(Assigned task) Using the entries that follow, collect the lines where the word "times" appears.

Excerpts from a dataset
====

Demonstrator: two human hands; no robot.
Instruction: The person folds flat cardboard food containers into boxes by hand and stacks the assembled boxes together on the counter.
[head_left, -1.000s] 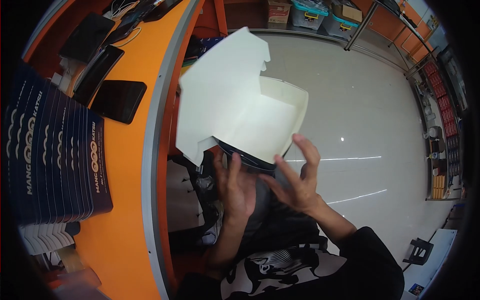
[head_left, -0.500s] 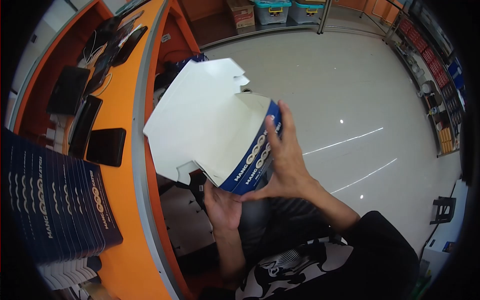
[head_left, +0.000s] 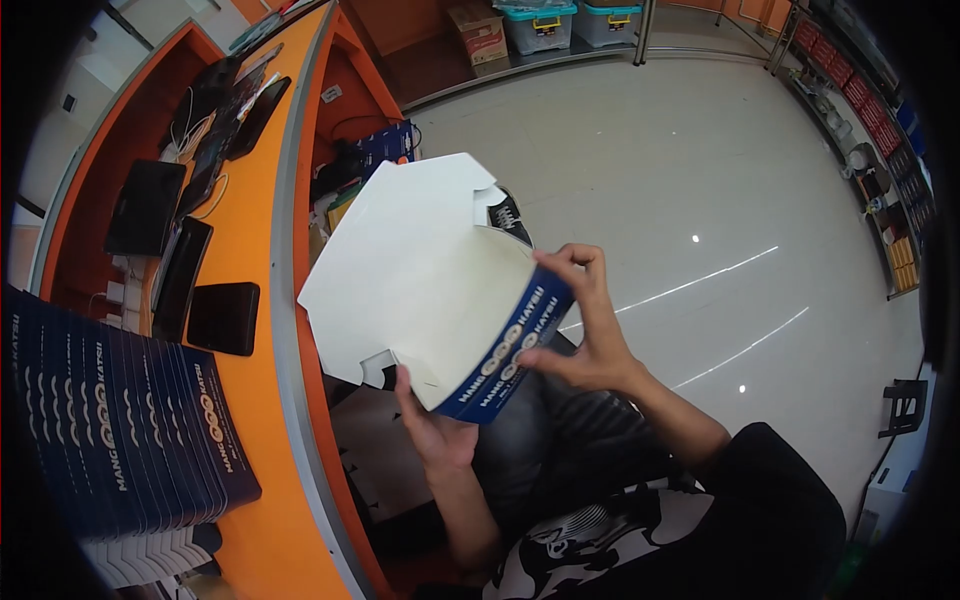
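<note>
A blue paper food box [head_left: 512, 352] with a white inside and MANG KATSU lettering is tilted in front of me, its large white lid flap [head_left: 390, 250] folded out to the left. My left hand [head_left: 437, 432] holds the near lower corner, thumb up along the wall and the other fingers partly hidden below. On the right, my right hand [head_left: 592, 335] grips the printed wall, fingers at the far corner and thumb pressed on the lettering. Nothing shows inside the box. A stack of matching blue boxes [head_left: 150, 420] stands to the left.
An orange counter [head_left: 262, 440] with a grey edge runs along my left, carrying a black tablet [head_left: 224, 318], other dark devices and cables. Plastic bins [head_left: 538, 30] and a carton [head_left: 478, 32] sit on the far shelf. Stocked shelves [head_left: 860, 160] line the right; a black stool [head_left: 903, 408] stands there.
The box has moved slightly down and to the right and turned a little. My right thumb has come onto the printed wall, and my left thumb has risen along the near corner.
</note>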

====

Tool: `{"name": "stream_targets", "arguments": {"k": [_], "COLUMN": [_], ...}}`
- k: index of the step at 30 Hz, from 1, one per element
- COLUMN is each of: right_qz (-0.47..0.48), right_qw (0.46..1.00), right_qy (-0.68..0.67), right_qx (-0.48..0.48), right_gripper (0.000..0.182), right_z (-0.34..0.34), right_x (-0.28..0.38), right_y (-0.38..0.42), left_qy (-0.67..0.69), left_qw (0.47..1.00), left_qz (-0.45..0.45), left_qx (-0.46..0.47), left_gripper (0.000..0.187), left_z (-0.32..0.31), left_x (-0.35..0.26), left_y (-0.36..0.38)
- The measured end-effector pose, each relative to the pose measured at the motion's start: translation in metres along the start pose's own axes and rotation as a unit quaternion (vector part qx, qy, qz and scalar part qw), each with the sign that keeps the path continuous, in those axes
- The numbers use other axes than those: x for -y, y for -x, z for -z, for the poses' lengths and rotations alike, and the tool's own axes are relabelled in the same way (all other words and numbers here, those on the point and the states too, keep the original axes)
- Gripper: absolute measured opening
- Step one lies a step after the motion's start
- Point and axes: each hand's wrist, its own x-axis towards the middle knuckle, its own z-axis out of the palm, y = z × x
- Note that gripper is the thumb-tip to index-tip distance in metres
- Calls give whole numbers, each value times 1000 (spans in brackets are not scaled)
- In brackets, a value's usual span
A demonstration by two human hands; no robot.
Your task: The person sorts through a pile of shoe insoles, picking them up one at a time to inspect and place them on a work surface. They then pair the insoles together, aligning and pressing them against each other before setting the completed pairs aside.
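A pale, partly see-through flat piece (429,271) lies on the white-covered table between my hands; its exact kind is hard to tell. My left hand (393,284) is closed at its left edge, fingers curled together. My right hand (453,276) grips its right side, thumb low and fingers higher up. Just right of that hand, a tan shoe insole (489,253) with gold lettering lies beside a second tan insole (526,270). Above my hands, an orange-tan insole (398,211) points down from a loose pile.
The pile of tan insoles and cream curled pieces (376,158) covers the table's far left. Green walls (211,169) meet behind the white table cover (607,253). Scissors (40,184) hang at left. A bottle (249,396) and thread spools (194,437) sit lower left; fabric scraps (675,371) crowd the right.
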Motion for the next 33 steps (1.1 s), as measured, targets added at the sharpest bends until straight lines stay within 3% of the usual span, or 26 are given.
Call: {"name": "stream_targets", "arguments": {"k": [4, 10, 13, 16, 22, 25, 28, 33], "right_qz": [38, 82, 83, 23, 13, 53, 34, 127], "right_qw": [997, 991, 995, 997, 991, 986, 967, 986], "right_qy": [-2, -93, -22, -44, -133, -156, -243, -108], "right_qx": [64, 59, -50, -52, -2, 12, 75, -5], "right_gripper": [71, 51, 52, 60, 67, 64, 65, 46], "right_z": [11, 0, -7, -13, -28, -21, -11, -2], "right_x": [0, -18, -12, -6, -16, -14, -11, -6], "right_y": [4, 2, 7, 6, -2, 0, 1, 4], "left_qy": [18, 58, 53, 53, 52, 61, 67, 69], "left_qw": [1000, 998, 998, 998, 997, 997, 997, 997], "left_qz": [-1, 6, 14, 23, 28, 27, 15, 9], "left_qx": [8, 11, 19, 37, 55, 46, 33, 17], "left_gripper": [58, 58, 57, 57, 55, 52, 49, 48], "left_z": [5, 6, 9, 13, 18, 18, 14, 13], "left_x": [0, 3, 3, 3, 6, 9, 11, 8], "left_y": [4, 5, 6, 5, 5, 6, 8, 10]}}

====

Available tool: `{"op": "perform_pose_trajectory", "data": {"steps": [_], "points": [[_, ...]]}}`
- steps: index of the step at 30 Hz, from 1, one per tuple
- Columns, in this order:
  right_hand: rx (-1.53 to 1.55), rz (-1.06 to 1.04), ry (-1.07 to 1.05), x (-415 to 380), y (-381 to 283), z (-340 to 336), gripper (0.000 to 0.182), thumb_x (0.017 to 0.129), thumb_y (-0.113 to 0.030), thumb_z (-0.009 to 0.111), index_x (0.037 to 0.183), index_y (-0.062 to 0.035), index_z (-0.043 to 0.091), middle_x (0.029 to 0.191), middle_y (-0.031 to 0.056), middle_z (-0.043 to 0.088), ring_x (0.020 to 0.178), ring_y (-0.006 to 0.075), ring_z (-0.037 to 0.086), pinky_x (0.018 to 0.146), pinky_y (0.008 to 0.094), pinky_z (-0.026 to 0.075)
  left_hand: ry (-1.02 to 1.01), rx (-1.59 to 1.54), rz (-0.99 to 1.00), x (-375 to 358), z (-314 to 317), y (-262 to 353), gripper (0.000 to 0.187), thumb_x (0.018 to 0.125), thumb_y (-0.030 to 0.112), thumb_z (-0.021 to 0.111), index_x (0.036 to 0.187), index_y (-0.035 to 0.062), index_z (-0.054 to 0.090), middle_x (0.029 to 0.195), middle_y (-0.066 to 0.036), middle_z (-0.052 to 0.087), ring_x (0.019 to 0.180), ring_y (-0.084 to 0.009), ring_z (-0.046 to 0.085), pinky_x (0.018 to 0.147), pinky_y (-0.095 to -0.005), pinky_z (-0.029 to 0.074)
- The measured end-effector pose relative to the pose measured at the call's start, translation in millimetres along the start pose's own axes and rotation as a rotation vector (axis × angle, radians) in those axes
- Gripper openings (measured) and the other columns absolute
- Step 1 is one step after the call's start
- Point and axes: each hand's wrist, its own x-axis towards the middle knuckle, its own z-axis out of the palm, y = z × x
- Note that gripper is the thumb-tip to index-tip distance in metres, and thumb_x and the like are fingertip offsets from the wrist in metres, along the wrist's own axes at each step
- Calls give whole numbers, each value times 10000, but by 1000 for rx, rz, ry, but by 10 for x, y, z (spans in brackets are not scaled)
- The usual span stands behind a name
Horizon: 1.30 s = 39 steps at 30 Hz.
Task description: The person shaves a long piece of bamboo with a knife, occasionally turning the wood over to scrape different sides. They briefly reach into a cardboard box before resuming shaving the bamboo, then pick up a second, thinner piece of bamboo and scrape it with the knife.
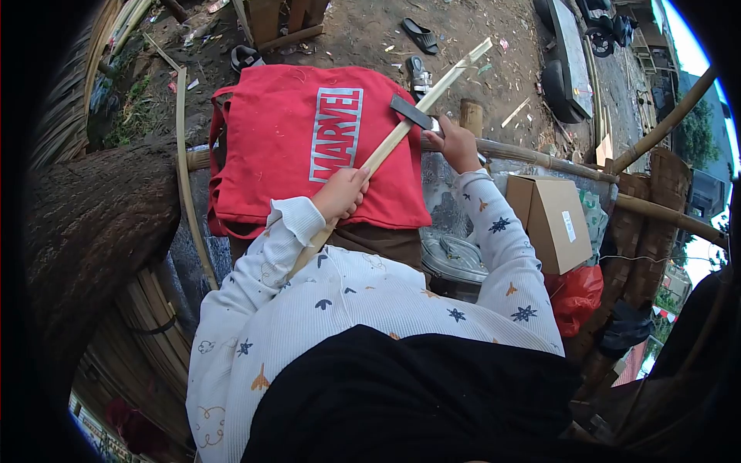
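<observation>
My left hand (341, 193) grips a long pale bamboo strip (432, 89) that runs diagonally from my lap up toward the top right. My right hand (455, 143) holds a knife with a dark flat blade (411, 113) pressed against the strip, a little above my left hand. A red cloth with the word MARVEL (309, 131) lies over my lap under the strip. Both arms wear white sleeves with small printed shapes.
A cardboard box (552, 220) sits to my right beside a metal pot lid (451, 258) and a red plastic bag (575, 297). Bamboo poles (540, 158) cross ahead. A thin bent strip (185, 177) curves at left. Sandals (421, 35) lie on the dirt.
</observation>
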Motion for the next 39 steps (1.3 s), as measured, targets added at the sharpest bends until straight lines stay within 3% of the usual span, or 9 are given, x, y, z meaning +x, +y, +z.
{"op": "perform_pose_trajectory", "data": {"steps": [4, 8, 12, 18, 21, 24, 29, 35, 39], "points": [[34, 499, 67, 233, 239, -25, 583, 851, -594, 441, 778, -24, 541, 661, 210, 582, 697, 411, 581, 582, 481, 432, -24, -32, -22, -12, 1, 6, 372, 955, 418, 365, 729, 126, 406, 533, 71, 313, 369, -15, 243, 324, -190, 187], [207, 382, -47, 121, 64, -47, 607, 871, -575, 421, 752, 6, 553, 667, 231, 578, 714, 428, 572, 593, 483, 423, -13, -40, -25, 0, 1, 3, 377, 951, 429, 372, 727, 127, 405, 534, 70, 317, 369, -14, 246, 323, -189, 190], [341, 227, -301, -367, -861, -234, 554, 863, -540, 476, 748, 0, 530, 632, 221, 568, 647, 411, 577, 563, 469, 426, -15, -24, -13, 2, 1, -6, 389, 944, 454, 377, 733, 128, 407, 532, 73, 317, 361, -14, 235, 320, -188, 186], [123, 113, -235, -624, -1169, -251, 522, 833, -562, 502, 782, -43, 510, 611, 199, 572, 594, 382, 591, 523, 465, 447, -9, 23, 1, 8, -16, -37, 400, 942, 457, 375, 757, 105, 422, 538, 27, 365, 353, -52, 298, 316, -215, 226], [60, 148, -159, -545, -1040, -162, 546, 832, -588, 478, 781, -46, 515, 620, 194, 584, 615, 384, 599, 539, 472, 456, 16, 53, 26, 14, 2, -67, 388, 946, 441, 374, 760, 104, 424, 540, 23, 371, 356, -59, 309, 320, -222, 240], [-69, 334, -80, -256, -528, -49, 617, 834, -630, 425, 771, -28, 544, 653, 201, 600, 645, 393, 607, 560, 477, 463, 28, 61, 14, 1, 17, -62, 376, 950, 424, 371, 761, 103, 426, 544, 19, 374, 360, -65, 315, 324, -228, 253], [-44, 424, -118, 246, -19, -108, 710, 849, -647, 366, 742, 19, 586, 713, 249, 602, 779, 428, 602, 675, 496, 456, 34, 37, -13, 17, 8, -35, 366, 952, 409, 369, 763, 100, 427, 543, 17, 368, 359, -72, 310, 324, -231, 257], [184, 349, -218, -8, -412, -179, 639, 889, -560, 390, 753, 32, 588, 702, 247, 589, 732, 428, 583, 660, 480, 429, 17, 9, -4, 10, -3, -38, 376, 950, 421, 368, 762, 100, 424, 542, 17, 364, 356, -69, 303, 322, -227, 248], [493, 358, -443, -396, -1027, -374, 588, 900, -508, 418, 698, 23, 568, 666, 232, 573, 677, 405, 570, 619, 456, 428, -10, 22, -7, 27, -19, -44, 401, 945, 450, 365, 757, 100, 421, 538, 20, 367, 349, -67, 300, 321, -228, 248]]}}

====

(Response to the task)
- Calls give whole numbers, each value times 1000 (spans in brackets are not scaled)
- Calls give whole numbers, each value times 10000, but by 1000 for rx, rz, ry, but by 10 for x, y, z (spans in brackets are not scaled)

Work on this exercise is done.